What to work on:
Print every line of the listing exactly, please.

Dataset excerpt:
|---|
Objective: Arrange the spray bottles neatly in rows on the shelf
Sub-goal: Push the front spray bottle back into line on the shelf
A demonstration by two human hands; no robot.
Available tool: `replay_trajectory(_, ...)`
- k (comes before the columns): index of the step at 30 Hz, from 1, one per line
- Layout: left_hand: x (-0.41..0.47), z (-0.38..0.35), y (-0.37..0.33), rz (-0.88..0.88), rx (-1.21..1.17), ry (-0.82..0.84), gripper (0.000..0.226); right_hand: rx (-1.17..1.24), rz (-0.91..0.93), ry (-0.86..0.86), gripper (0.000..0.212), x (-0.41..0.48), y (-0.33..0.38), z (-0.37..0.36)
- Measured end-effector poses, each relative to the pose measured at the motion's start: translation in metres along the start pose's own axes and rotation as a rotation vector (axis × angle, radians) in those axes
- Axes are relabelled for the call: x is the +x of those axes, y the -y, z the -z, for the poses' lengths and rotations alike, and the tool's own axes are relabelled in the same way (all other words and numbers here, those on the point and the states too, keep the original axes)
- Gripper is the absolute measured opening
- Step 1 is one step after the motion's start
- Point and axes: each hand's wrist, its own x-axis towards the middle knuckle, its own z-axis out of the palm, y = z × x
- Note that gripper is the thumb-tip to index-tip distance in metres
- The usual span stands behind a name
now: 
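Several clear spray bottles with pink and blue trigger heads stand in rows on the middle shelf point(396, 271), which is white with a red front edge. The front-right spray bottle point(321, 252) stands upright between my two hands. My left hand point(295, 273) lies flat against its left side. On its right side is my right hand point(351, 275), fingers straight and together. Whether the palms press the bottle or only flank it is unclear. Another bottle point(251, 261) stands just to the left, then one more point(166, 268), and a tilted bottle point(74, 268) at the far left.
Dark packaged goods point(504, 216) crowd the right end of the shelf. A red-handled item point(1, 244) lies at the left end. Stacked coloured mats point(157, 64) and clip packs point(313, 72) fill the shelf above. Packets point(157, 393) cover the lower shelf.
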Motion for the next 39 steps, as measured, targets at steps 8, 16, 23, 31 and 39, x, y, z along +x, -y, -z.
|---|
Final answer:
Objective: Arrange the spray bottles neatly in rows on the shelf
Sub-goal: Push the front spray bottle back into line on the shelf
A demonstration by two human hands; no robot.
Available tool: `replay_trajectory(_, ...)`
- k (comes before the columns): index of the step at 30 Hz, from 1, one per line
- Layout: left_hand: x (-0.41..0.47), z (-0.38..0.35), y (-0.37..0.33), rz (-0.88..0.88), rx (-1.21..1.17), ry (-0.82..0.84), gripper (0.000..0.226); right_hand: rx (-1.17..1.24), rz (-0.91..0.93), ry (-0.86..0.86), gripper (0.000..0.212), x (-0.41..0.48), y (-0.33..0.38), z (-0.37..0.36)
- Measured end-effector poses, each relative to the pose measured at the motion's start: translation in metres along the start pose's own axes and rotation as a rotation vector (axis × angle, radians) in those axes
- Axes are relabelled for the call: x is the +x of those axes, y the -y, z the -z, for the poses' lengths and rotations alike, and the tool's own axes are relabelled in the same way (all other words and numbers here, those on the point and the states too, keep the original axes)
- Gripper is the absolute measured opening
- Step 1 is one step after the motion's start
- Point and axes: each hand's wrist, its own x-axis towards the middle knuckle, its own z-axis out of the palm, y = z × x
- Note that gripper is the thumb-tip to index-tip distance in metres
- The usual span stands behind a name
now: 
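Several clear spray bottles with pink and blue trigger heads stand in rows on the middle shelf point(396, 271), which is white with a red front edge. The front-right spray bottle point(321, 252) stands upright between my two hands. My left hand point(295, 273) lies flat against its left side. On its right side is my right hand point(351, 275), fingers straight and together. Whether the palms press the bottle or only flank it is unclear. Another bottle point(251, 261) stands just to the left, then one more point(166, 268), and a tilted bottle point(74, 268) at the far left.
Dark packaged goods point(504, 216) crowd the right end of the shelf. A red-handled item point(1, 244) lies at the left end. Stacked coloured mats point(157, 64) and clip packs point(313, 72) fill the shelf above. Packets point(157, 393) cover the lower shelf.
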Motion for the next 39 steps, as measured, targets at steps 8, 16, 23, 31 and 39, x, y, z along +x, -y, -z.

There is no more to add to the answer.